=== TASK GOAL ===
Search the listing below for the string "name" and copy every line where it occurs.
────────────────────────────────────────
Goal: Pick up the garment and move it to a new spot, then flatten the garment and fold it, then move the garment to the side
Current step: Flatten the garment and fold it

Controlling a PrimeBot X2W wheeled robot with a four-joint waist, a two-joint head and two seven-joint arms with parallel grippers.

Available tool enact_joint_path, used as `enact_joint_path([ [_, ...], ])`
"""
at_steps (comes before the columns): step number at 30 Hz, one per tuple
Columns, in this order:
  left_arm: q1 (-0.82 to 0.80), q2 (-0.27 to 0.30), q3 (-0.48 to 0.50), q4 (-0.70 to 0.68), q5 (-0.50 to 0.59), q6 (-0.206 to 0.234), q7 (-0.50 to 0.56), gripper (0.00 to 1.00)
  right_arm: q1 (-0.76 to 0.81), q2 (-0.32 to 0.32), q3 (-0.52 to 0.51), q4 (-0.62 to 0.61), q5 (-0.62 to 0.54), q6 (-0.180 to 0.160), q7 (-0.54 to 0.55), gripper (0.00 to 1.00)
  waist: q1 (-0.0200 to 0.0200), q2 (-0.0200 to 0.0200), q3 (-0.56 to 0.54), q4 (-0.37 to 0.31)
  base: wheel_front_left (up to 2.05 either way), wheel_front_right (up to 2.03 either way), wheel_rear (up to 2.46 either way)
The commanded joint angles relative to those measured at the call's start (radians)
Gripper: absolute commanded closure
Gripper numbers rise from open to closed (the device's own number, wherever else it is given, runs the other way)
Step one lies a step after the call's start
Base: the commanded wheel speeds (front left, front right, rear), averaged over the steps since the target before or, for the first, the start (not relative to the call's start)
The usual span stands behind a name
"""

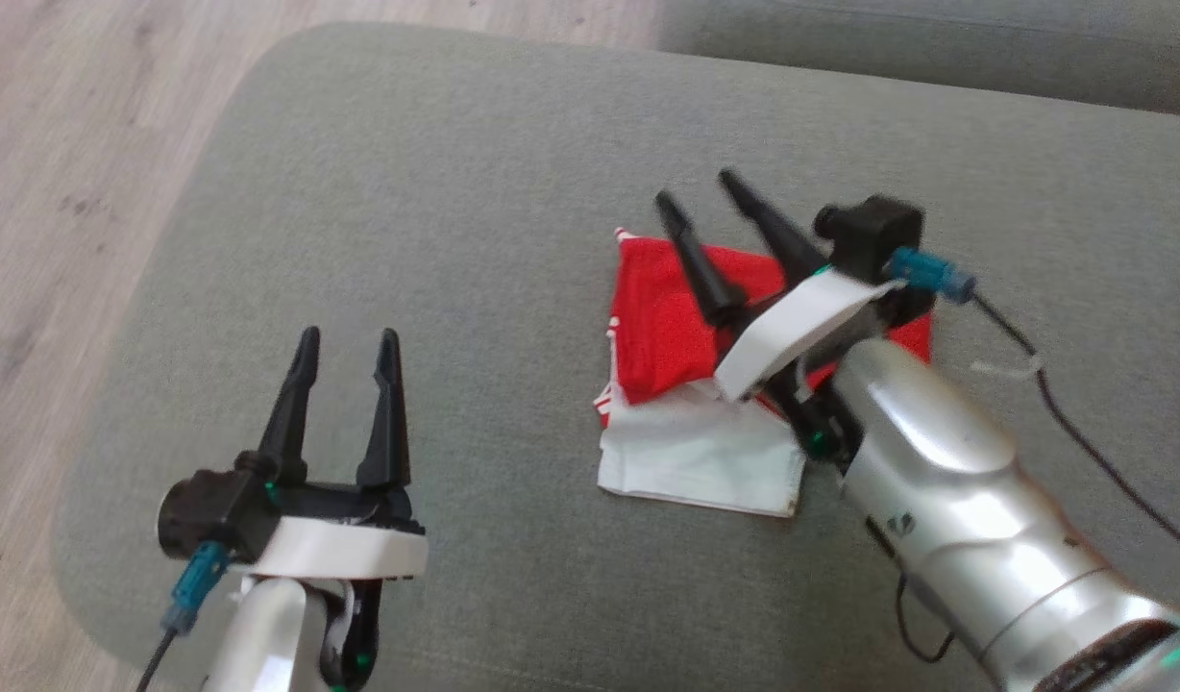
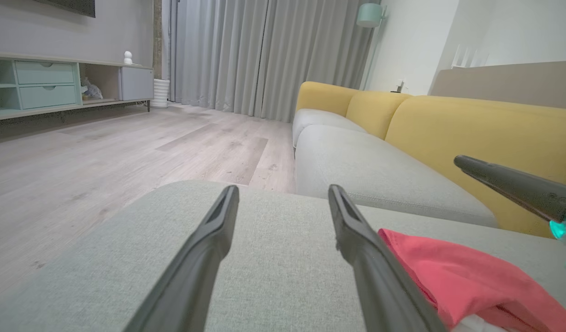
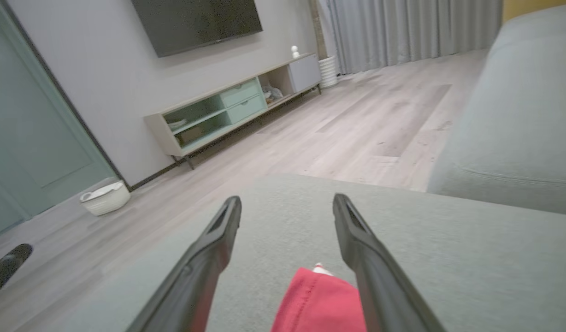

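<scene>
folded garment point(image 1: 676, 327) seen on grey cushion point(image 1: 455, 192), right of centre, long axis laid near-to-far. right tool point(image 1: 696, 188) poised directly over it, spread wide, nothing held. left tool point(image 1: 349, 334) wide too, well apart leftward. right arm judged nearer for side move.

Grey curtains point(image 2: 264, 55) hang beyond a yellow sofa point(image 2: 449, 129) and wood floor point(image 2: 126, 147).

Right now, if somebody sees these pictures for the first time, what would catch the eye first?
The folded red and white garment lies bright on the grey seat cushion, right of centre in the head view. The right gripper hangs over its red part, fingers open and empty, while the left gripper sits open at the lower left. The left wrist view adds a yellow sofa back behind.
</scene>
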Motion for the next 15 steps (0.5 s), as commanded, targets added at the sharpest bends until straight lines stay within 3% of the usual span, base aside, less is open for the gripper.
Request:
enact_joint_path([
  [1, -0.027, 0.004, 0.038, -0.036, 0.008, 0.001, -0.005, 0.0, -0.023, 0.02, -0.008, -0.017, -0.018, -0.001, -0.013, 0.0, 0.0, 0.0, -0.015, -0.021, 0.0, 0.0, 0.0],
  [7, -0.009, 0.004, 0.071, -0.049, 0.026, -0.004, -0.005, 0.0, -0.008, 0.02, -0.237, -0.001, -0.253, -0.001, -0.019, 0.0, 0.0, 0.0, -0.04, -0.091, 0.0, 0.0, 0.0],
  [15, 0.002, 0.004, 0.106, -0.062, 0.037, -0.011, -0.005, 0.0, 0.234, 0.02, -0.53, -0.256, -0.571, -0.001, -0.019, 0.0, 0.0, 0.0, -0.049, -0.173, 0.0, 0.0, 0.0],
])
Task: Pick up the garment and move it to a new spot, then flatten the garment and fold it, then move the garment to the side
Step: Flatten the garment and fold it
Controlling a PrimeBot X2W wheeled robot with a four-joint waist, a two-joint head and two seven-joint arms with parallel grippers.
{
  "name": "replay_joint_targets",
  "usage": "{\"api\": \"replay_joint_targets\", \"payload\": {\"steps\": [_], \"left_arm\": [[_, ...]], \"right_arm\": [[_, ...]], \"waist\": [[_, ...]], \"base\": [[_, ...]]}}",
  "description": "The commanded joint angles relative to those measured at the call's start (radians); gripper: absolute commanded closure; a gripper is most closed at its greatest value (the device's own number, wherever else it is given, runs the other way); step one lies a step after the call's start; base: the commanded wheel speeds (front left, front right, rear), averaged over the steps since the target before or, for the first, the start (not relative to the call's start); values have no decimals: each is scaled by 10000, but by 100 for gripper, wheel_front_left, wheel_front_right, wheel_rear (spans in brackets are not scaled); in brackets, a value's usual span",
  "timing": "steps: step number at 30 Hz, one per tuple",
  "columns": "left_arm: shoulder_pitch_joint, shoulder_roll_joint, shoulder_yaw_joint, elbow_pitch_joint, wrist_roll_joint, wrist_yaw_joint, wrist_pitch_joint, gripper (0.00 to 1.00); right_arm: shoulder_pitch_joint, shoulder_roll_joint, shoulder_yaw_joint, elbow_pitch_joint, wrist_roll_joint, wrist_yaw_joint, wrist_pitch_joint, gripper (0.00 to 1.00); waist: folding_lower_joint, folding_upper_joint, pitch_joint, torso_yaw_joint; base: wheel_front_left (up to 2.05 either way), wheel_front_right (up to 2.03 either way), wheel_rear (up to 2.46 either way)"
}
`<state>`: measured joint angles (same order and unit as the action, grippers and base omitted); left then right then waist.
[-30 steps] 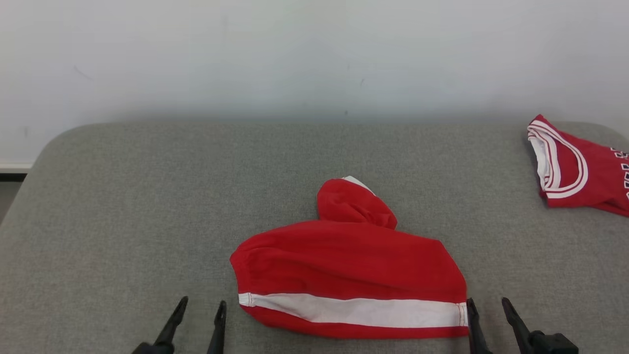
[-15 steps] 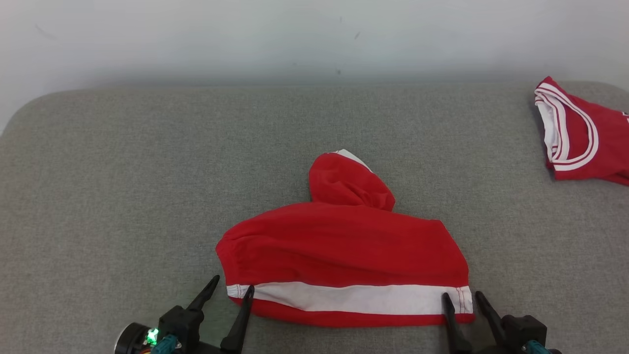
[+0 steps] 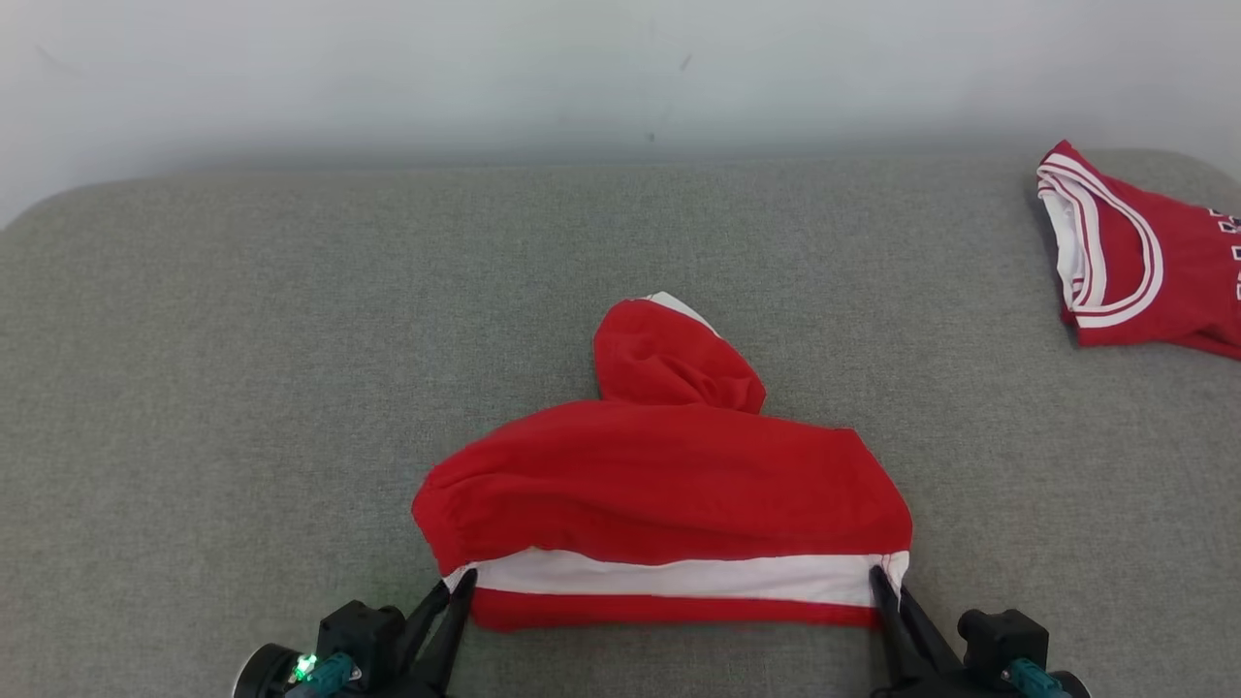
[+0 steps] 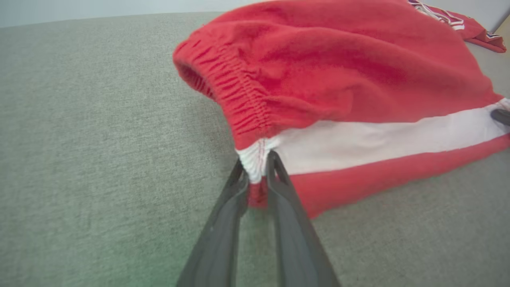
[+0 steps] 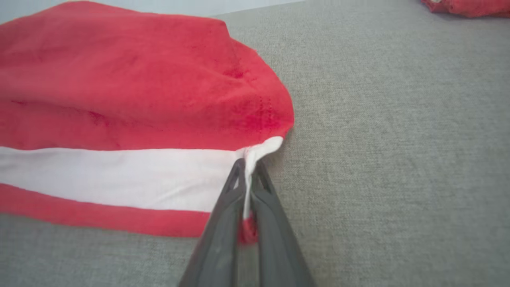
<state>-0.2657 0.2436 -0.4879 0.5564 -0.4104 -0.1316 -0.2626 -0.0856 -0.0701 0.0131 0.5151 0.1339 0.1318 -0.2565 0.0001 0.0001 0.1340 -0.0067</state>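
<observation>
**Task status**

The garment [image 3: 669, 485], a red pair of shorts with a white stripe, lies on the grey padded surface [image 3: 242, 339], at the middle of its near edge. It is not flat. The upper red layer bulges and overhangs the stripe, and a rounded lump of cloth projects from the far side.

The left gripper [image 4: 257, 163] is clamped on the near left corner, where the gathered waistband meets the stripe. The right gripper [image 5: 249, 165] is clamped on the near right corner, at the end of the stripe, with cloth visible between its fingers. Both grips sit at the very edge of the cloth. The number of layers held in each cannot be told.

As judged from these views, the first step is in hand: the grasp is made, but the bulk of the garment rests on the surface. The carry to a new spot, the flattening, the fold and the final move to the side are all left to do.

**Surroundings and obstructions**

- A second garment [image 3: 1134, 262], red with white trim, lies at the far right of the surface, well apart from the shorts. It is likely to limit a placement on that side.
- A pale wall [image 3: 582, 68] stands behind the surface and bounds the far side.
- The overhanging layer and the far lump are likely to drag or stay doubled during a lift.
</observation>
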Motion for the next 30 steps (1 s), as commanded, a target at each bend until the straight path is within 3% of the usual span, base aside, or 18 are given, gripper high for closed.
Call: {"api": "replay_joint_targets", "payload": {"steps": [1,9,16,21,30], "left_arm": [[-65,4,5,6,-15,20,-28,100],[257,88,364,-941,-61,18,-28,100],[-597,615,476,-2054,-174,18,-30,100],[-2625,1554,-193,-2513,-642,19,146,100],[-7828,2762,-1125,-2460,-2346,19,1352,100]], "right_arm": [[-31,-30,31,-7,58,-28,-51,100],[132,-255,298,-830,171,-28,-87,100],[-913,-729,1116,-1948,340,-28,-2,100],[-2750,-1227,1570,-2370,788,-28,455,100],[-7624,-1782,2164,-1740,1708,-28,1509,100]], "waist": [[-1,-1,-61,26],[-1,-1,-234,123],[-1,-1,9,41],[-1,-1,656,-6],[-1,-1,2788,-60]], "base": [[0,0,0],[0,0,0],[0,0,0],[0,0,0],[0,0,0]]}}
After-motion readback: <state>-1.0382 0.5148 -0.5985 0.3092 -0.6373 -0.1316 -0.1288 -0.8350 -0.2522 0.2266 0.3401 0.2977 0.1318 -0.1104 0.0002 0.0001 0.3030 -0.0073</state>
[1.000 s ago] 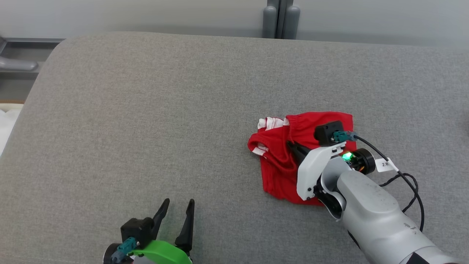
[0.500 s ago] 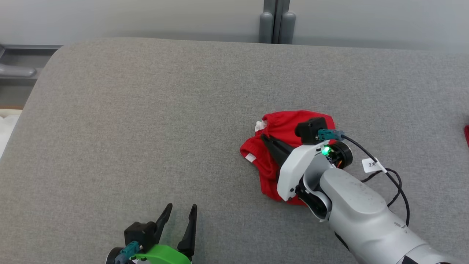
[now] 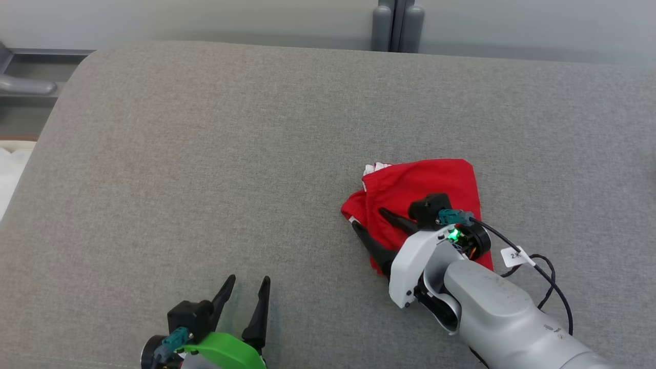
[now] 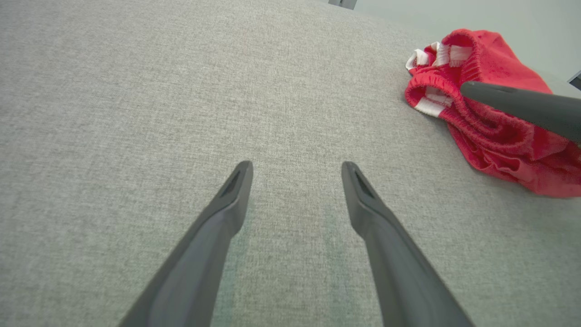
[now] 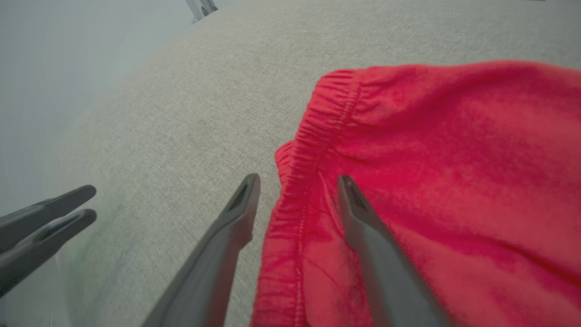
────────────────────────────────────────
=== COMPLETED TASK ===
The usual span stands behind a name
  "name": "replay_joint_targets",

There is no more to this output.